The Jacksonville-based commercial real estate developer said in an October investor presentation that it was remaining patient and waiting out the current environment of high interest rates and construction costs.

“We are shifting towards (relatively) less capital-intensive projects like warehouse construction, where we can use our cash on hand to finance construction on an all equity basis and develop in-demand industrial product while the interest rates on construction loans keep most development on the sidelines,” FRP said in its Nov. 8 earnings news release.

Treace lowers revenue forecast

Treace Medical Concepts Inc. reported revenue rose 23% in the third quarter to $40.8 million.

However, the Ponte Vedra-based company lowered its full-year revenue forecast slightly from a range of $191 million to $197 million to a range of $182 million to $186 million.

John Treace

“Second, we also made the strategic decision to further refine our SpeedPlate platform, extending our timeline to achieve full commercial supply until the first quarter of 2024,” he said.

Treace Medical, which has focused on surgical treatments for bunions, has been expanding with other foot treatments. SpeedPlate is a system for implants in the foot.

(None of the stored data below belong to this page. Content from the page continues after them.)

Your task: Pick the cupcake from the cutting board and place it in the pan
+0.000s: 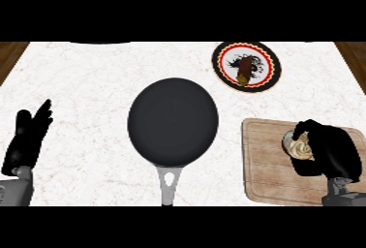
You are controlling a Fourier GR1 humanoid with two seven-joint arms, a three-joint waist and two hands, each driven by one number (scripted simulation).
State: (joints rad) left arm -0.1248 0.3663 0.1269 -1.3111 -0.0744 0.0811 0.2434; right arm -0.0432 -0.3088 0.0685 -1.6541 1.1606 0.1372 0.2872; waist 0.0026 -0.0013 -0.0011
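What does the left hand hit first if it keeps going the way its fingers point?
Probably nothing. The left hand is open at the left edge, fingers pointing up-view and slightly right over bare counter. That line passes left of the pan; height is unclear.

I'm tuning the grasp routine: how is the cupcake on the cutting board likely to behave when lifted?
The cupcake looks small with swirled pale frosting, so it is probably light and easily squashed on top. The right hand curls round its side, which likely spares the frosting. It could tip if set on the pan at an angle.
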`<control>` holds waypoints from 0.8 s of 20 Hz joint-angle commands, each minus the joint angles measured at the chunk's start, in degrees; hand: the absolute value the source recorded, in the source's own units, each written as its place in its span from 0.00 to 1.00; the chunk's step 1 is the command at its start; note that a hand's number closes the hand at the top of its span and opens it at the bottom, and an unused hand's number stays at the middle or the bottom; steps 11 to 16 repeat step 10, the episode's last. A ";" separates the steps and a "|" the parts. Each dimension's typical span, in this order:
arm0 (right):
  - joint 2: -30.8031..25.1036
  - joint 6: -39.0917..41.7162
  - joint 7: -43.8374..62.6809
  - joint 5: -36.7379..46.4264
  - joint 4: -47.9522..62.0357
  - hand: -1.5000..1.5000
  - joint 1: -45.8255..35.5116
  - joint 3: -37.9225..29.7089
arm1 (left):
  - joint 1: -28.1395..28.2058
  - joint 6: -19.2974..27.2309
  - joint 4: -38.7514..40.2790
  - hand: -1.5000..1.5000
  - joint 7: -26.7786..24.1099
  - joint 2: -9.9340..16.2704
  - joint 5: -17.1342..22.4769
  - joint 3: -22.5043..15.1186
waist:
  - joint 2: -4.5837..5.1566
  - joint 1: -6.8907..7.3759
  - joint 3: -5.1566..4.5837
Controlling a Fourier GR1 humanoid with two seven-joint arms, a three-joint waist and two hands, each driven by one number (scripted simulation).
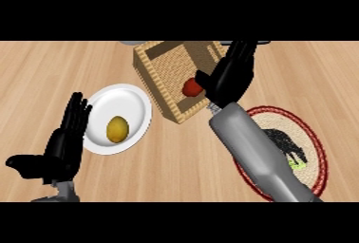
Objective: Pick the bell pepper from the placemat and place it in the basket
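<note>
Wooden counter (56,66): bell pepper (191,87) inside basket (155,71).

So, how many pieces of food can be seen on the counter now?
2: a red bell pepper in the basket beside the right hand, and a yellow fruit on the white plate. None seems hidden.

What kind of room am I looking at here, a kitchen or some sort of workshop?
Most likely a kitchen or dining counter. The wooden counter holds a white plate with a yellowish fruit, a woven basket with a red bell pepper inside, and a round placemat.
</note>
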 commanded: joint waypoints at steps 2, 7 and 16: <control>0.40 0.00 9.09 5.35 -14.86 0.00 7.71 -3.55 | 1.37 0.66 -0.30 0.50 -1.12 -0.35 -0.33 0.28 | -0.15 -1.12 0.03; 0.80 7.84 5.19 5.81 -36.41 0.00 19.93 1.37 | 0.79 -0.34 0.99 0.50 -1.97 0.26 0.92 1.48 | 0.04 -0.85 -0.02; 0.80 10.96 5.91 8.94 -46.51 0.00 26.84 5.09 | -0.47 -0.98 0.43 0.50 -0.39 0.77 0.82 0.91 | 0.48 0.34 0.00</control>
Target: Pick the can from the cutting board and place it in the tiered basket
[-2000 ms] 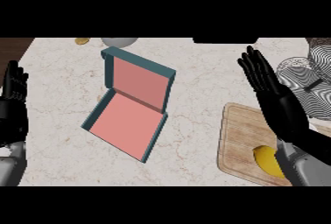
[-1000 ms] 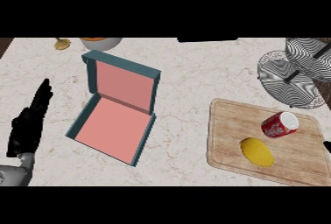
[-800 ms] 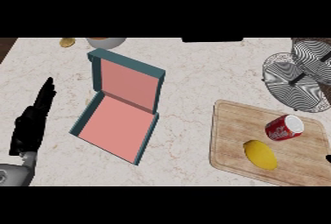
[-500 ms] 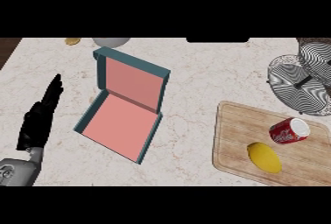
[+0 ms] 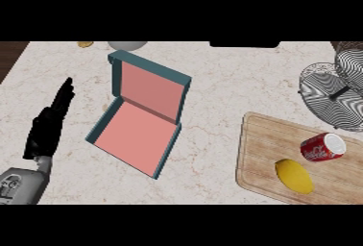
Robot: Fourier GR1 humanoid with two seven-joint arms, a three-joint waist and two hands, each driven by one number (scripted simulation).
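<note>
A red can (image 5: pixel 323 147) lies on its side on the wooden cutting board (image 5: pixel 266 158) at the right, with a yellow lemon (image 5: pixel 294 176) just in front of it. The tiered basket (image 5: pixel 339 92), black-and-white striped, stands behind the board at the right edge. My left hand (image 5: pixel 48 124) rests at the left with straight fingers, far from the can and holding nothing. My right hand shows nowhere in the head view.
An open teal box with a pink inside (image 5: pixel 140 116) sits in the middle of the marble counter. A grey bowl (image 5: pixel 127 45) and a small yellow thing (image 5: pixel 85 44) stand at the back edge.
The right hand, raised over the board two seconds ago, has left the view, uncovering the can. The view has kept shifting slightly and the left hand now shows further right.
</note>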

“We’re at the beginning of what we believe will be a strong cadence of new product launches, as well as cause for real excitement with our new SpeedPlate platform and our other emerging growth drivers still to come in 2024,” Treace said.

Treace Medical reported an adjusted net loss of $17.5 million, or 28 cents a share, in the quarter.

Analysts project the company, which went public in 2021, will not reach profitability for at least a couple of years.

Redwire expects continued growth

Redwire Corp. reported third-quarter revenue rose 68% to $62.6 million as the Jacksonville-based space technology company continues to seek opportunities for contracts from all over the world.

“It is appropriate to acknowledge that there is some risk associated with the NASA budget due to potential congressional budgeting outcomes playing out in the U.S. government,” CEO Peter Cannito said in Redwire’s Nov. 7 conference call.

“However again, our diversity here provides us some mitigation as demand for the European Space Agency remains strong. In addition, we are seeing strong demand signals from other multinational civil space agencies across the globe,” he said.

“So the bottom line is this: The space industry has entered a dynamic period with a number of different market trends affecting overall market demand.”

Redwire reported a net loss of $6.3 million in the quarter.

Like Treace Medical, Redwire went public in 2021 and is projected to be at least a couple of years from reaching profitability.

Cadrenal touts efficiency in managing cash

Ponte Vedra Beach-based Cadrenal Therapeutics Inc. went public in early 2023, and the company reported a third-quarter net loss of $1.04 million as it continues in its startup phase with no product on the market.

Cadrenal is developing a drug called tecarfarin that it says can prevent heart attacks, strokes and deaths due to blood clots in patients with certain rare medical conditions.

“We continue to be highly efficient in our cash management, having utilized only $628,000 of cash during the most recent quarter,” Chief Financial Officer Matthew Szot said in Nov. 9 news release.

“With $9 million of cash on the balance sheet, we believe we have sufficient flexibility to continue to progress our path to initiate a pivotal trial in 2024,” he said.